Even as the economy has slowed, large-scale redevelopment has continued in East Baltimore, driven in large part by Hopkins-generated growth. The hospital is in the midst of a $1.2 billion redevelopment project on its 80-acre campus to replace aging structures and half the inpatient beds. One major project, two clinical towers under construction on the corner of North Wolfe and Orleans streets, sits just across from the northernmost portion of Capital Development's site.

And East Baltimore Development Inc. is transforming another 88 acres in the neighborhood from what had been vacant or rundown housing into new homes, offices and retail space anchored by the Science + Technology Park at Johns Hopkins.

Both Holmes and John T. "Jack" Shannon Jr., the president and chief executive of EDBI, said they hope the two projects will complement each other.

EDBI has completed its first biotech park building and is planning the second. It also has developed the first 152 units of mixed-income housing. The group expects to start another 200 units during the next year and a half. EDBI is also considering developing a grocery store and a hotel, Shannon said.

"We do not view what would be happening more than a half-mile away as necessarily competitive to our efforts, but I do think it behooves all of us ... that we do coordinate our respective efforts to ensure the future of East Baltimore is a solid one," Shannon said.

JLB will work with Capital on the first phase of development, estimated at $110 million, building the one- and two-bedroom luxury apartments in two buildings.

The first phase

About 30,000 square feet of shops, including a small, upscale grocer, will be built on the ground level of the building at East Fayette and North Wolfe streets. A second phase of development - in which JLB is not involved - is planned for the future on the block bounded by Orleans, East Fayette, North Wolfe and North Washington streets, Holmes said. That could include medical offices, another 340 housing units, retail, a hotel, or some combination of those uses, depending on market demand. Holmes envisions the new offices being leased by either Hopkins researchers or other researchers or pharmaceutical companies. Financing for that phase would not be secured until a construction schedule was set.

To start the second phase, Capital Development needs a change to its planned unit development zoning, first approved by the city in 2004, to increase the total amount of retail from 60,000 square feet to 120,000 square feet. A bill to increase the retail space is now before the City Council.
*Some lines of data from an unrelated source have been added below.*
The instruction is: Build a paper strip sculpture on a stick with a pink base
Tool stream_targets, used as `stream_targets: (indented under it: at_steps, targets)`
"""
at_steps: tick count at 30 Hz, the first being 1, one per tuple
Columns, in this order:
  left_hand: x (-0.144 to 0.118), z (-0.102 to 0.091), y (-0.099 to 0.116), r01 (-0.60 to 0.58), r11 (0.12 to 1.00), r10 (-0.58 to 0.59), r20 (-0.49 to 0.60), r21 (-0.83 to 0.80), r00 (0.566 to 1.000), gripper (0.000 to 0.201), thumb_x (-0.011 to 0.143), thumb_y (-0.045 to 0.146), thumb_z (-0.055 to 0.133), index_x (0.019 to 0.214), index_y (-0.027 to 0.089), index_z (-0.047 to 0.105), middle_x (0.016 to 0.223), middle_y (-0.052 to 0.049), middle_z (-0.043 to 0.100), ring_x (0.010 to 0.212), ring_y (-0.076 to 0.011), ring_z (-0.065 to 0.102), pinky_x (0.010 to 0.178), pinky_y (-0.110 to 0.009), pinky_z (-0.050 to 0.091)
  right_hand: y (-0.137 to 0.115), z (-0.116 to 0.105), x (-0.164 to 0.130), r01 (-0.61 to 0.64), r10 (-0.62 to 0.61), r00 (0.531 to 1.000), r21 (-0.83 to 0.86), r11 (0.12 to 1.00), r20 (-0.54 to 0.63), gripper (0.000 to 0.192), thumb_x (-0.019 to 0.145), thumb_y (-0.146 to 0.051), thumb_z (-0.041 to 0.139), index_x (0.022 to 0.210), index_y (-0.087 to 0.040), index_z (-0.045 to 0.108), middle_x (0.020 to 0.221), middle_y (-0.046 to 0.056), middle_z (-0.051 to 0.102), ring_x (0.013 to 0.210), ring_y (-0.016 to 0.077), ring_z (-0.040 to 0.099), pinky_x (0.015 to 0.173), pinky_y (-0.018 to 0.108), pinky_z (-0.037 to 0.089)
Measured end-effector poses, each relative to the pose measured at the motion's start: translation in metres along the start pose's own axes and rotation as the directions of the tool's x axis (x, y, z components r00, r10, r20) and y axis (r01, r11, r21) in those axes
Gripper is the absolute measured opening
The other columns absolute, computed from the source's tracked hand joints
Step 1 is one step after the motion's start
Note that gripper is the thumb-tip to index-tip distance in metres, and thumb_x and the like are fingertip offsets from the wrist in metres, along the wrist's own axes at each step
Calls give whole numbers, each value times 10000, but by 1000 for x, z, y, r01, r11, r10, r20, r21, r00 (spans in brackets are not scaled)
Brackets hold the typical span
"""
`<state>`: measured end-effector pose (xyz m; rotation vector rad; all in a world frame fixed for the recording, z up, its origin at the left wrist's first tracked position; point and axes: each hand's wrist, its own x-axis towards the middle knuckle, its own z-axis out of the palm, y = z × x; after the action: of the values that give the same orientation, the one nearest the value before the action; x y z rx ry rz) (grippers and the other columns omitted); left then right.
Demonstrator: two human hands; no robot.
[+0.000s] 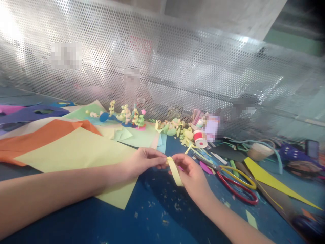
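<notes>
A narrow pale yellow paper strip [175, 173] is between my two hands above the blue table. Its upper end is pinched in the fingertips of my left hand [144, 161], and the rest curls down in a loop. My right hand [192, 173] is closed on the strip from the other side, its fingertips close to the left ones. Part of the strip is hidden behind the fingers. Under my left forearm lies a large pale yellow paper sheet [83, 149]. To the right of my right hand rest scissors [237, 184] with one red and one yellow handle.
Several small paper figures [134, 117] stand at the back. Beside them are pale paper cutouts [172, 127] and a red-labelled spool [200, 138]. Orange sheets [50, 134] lie left, a yellow paper piece [276, 183] right. A perforated metal screen [177, 78] rises behind.
</notes>
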<state>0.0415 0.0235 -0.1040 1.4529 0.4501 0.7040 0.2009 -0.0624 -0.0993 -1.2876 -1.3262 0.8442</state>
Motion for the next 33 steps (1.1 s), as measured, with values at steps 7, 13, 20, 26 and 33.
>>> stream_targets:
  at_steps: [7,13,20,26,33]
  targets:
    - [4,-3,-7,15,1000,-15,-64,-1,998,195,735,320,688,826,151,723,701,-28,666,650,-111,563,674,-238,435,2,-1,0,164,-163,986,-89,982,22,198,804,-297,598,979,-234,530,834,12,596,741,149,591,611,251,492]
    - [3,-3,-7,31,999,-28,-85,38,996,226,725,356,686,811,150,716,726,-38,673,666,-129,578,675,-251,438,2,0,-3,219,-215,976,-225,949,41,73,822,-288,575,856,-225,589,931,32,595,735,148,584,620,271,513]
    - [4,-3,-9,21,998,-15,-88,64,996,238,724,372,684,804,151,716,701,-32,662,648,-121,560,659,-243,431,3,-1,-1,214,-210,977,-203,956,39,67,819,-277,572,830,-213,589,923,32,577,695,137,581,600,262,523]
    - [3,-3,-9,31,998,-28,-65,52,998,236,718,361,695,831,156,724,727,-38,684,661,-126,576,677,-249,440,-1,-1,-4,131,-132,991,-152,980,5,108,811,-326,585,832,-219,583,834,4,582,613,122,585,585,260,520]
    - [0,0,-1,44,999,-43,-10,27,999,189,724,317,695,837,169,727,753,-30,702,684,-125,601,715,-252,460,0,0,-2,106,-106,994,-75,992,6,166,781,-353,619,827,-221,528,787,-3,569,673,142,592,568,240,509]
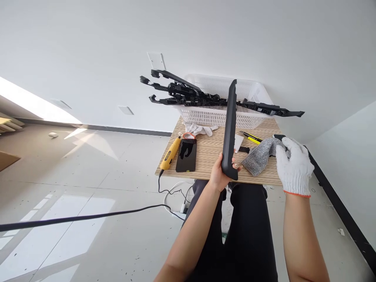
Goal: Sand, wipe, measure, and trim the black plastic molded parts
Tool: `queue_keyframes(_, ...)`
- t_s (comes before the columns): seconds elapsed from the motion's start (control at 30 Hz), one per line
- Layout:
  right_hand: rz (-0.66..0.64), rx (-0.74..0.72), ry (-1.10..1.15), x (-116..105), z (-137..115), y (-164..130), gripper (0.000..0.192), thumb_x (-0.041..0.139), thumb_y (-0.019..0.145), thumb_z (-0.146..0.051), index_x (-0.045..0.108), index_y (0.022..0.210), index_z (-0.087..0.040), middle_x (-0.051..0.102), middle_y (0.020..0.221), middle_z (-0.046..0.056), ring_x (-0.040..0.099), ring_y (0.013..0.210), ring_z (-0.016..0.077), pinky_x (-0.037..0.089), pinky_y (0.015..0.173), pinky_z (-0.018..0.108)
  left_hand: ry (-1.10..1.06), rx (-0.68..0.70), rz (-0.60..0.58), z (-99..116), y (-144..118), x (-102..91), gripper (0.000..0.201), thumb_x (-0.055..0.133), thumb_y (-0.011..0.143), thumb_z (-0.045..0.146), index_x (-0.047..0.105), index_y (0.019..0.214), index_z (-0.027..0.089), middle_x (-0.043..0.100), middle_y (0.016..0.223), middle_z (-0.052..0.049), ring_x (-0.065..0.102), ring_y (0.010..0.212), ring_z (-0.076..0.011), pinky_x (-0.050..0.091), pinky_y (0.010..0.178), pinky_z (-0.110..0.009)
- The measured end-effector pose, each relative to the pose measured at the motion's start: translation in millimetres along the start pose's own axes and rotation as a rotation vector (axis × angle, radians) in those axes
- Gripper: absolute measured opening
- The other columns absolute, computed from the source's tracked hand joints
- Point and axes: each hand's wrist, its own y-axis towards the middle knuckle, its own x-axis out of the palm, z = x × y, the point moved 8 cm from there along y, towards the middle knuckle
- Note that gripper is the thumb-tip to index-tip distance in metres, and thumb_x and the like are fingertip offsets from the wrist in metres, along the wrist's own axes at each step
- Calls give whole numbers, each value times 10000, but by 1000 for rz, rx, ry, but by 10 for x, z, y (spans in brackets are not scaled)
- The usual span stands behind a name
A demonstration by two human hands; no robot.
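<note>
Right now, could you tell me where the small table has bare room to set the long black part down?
The clearest bare strip on the table lies between the phone and the long black part in the left hand. The far edge is crowded by the white basket; the right side holds the grey glove, yellow knife and gloved right hand.

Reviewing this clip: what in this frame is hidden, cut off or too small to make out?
Head view only:
- The left hand fingers are mostly behind the long black strip it grips.
- What the gloved right hand touches under the grey glove is covered.
- The yellow pen is partly hidden by the strip and grey glove.
- The basket contents are screened by its wall and black parts.
- The black cable runs off the left edge.
</note>
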Motion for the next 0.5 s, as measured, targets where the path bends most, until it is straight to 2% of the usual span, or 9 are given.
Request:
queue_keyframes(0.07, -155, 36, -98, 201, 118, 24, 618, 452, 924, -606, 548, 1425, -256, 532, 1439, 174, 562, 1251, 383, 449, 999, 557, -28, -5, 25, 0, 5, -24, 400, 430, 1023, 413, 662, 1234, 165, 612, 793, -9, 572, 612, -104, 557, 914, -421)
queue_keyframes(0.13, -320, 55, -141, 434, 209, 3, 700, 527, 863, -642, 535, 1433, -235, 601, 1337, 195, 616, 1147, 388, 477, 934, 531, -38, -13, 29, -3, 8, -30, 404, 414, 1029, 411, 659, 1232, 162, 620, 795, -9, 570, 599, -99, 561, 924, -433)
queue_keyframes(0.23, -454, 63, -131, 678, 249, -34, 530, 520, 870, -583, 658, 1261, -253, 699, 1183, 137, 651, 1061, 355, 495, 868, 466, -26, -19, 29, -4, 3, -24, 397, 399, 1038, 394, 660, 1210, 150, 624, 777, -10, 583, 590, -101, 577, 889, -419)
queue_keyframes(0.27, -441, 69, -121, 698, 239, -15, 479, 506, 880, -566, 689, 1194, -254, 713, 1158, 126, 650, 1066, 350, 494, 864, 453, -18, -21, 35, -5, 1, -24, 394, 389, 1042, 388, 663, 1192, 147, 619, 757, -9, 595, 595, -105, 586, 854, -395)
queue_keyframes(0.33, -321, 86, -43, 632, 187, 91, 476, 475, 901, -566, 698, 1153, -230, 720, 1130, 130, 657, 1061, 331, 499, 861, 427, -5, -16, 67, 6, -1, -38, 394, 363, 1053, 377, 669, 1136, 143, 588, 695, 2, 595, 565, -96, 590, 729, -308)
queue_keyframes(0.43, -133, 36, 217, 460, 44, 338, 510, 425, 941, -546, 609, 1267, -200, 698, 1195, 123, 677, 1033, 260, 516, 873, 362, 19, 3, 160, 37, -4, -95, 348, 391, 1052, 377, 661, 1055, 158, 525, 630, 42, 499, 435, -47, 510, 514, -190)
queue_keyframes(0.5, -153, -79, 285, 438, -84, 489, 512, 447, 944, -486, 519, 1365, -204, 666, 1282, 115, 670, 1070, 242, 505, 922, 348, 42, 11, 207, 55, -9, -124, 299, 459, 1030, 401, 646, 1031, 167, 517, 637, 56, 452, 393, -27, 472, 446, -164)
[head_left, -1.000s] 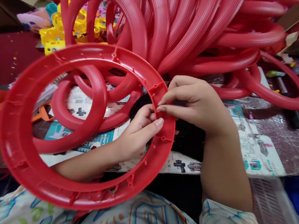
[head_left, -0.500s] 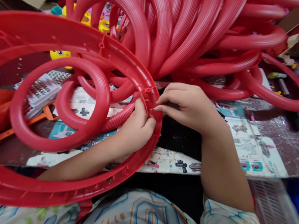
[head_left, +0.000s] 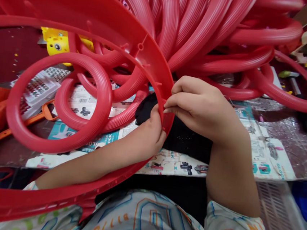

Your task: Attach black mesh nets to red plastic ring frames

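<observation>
The person's left hand (head_left: pixel 154 135) was closed around the inner rim of a large red plastic ring shell (head_left: pixel 111 20), its hollow, ribbed side showing. The right hand (head_left: pixel 200 105) had thumb and forefinger pressed together at the same rim, just beside the left; I couldn't tell whether anything small was between them. The shell stood tilted above the near part of the desk (head_left: pixel 299 150), running out past the left of view. Beneath the hands lay a black cloth (head_left: pixel 191 140) on printed cardboard (head_left: pixel 172 162). Behind, grooved red rings (head_left: pixel 193 35) were heaped; one loose ring (head_left: pixel 104 99) leaned near a compartment tray (head_left: pixel 40 91) and an orange plastic tool (head_left: pixel 2 136).
</observation>
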Tool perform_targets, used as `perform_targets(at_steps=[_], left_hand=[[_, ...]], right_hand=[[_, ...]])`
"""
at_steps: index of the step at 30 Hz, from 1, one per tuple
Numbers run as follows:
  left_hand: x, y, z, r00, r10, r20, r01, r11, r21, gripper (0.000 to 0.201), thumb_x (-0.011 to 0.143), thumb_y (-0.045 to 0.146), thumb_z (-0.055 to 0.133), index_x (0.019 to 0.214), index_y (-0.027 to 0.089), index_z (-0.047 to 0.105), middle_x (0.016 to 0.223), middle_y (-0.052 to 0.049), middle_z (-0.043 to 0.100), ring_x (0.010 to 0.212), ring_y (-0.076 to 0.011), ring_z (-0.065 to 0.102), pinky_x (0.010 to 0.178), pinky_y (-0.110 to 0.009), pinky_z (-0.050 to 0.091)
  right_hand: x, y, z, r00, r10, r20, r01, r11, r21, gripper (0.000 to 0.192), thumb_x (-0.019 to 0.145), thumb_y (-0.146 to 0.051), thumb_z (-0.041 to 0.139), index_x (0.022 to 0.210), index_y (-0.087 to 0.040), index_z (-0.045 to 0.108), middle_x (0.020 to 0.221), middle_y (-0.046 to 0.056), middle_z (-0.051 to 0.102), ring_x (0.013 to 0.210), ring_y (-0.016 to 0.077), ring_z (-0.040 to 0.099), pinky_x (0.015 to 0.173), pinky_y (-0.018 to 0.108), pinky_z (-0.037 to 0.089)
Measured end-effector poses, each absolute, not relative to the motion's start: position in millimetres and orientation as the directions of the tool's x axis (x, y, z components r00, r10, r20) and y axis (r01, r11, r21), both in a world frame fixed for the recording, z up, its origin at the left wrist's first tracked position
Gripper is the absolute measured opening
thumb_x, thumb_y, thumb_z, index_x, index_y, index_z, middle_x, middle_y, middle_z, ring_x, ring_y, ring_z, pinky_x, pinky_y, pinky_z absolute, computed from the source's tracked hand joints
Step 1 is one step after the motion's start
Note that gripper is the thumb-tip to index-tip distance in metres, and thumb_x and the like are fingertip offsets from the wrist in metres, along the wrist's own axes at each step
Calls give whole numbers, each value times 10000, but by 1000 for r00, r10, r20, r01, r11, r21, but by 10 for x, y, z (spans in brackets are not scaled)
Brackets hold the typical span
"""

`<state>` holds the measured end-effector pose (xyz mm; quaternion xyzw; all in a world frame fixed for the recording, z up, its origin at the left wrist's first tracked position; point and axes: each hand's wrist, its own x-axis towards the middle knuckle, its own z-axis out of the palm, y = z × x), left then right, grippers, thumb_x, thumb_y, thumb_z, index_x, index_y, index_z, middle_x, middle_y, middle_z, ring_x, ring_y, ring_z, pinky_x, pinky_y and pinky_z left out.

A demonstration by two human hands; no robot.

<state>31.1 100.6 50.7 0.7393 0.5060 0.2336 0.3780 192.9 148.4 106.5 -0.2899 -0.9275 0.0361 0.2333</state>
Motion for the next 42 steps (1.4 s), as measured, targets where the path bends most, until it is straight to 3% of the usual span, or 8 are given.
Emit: perform_targets(at_steps=[6,9,14,21,25,30,35,42], left_hand=[[293,981,551,428,901,-69,544,-196,816,498,850,154,402,1299,65,206,914,-105,569,753,-216,626,696,-376,537],[266,993,544,451,892,31,476,-270,837,447,839,166,463,1239,120,267,1015,-122,558,885,-230,622,794,-386,532],[224,1014,520,505,846,172,356,-386,851,383,860,190,507,1195,161,324,898,-42,549,804,-190,584,786,-360,515],[242,990,559,540,840,48,408,-312,858,374,891,228,485,1219,142,326,991,-78,573,851,-198,605,785,-351,517],[203,1007,522,533,843,69,388,-316,865,512,901,393,536,1287,129,328,1188,-143,555,1057,-258,591,911,-403,498],[212,988,469,566,795,219,98,-328,940,525,900,431,540,1305,153,356,1376,-161,462,1367,-295,376,1157,-489,309],[351,932,453,372,927,49,-218,36,975,423,913,356,521,1247,194,319,1360,-135,464,1328,-253,448,1088,-491,424],[344,988,387,251,959,130,-59,-119,991,421,795,192,613,1151,205,389,1222,-84,523,1256,-244,497,1029,-464,480]], right_hand=[[1983,1504,1090,-642,625,445,525,781,-339,98,879,-239,594,830,-212,674,879,4,599,787,117,587,732,256,495],[2015,1510,1120,-634,630,449,477,775,-415,117,879,-287,607,801,-229,673,854,16,580,769,127,574,741,268,499],[2040,1516,1140,-606,601,520,433,798,-418,112,862,-322,633,787,-253,678,919,39,514,867,168,543,787,310,496],[2081,1570,1131,-665,590,458,335,784,-523,134,844,-284,673,840,-156,714,990,77,607,861,138,591,736,259,489],[2078,1595,1120,-721,591,362,359,765,-534,99,860,-234,644,811,-183,715,775,-3,666,721,102,605,695,237,456],[2047,1617,1077,-711,622,327,339,711,-616,105,849,-238,652,795,-174,715,762,-3,671,716,96,601,684,224,448],[1995,1648,1017,-730,589,346,294,728,-619,99,835,-203,651,814,-138,723,802,19,683,723,90,602,685,216,446],[1955,1662,977,-743,550,381,282,774,-567,101,834,-208,658,820,-145,737,788,17,707,721,89,619,681,208,438]])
Neighborhood residents are awaiting the rebirth of the three blocks, said Kinji Scott, executive director of the Citizens for Washington Hill community association. He said the neighborhood residents want more upscale housing and shops within walking distance.

"It's a long walk to the Whole Foods" in Harbor East, Scott said. "For the most part, we have to drive. And most of our restaurants are in Fells Point. New restaurants would be a good thing for the community, and having some markets we can walk to."

lorraine.mirabella@baltsun.com

The former Chapel NDP housing development near the campus of Johns Hopkins Hospital in East Baltimore was privately built in the 1970s with the help of a low-interest, federally insured loan that required that the property be reserved for low- and moderate-income tenants. An article yesterday about a $230 million mixed-use project proposed in Washington Hill incorrectly said that Chapel NDP, which was razed three years ago, was public housing.The Sun regrets the error.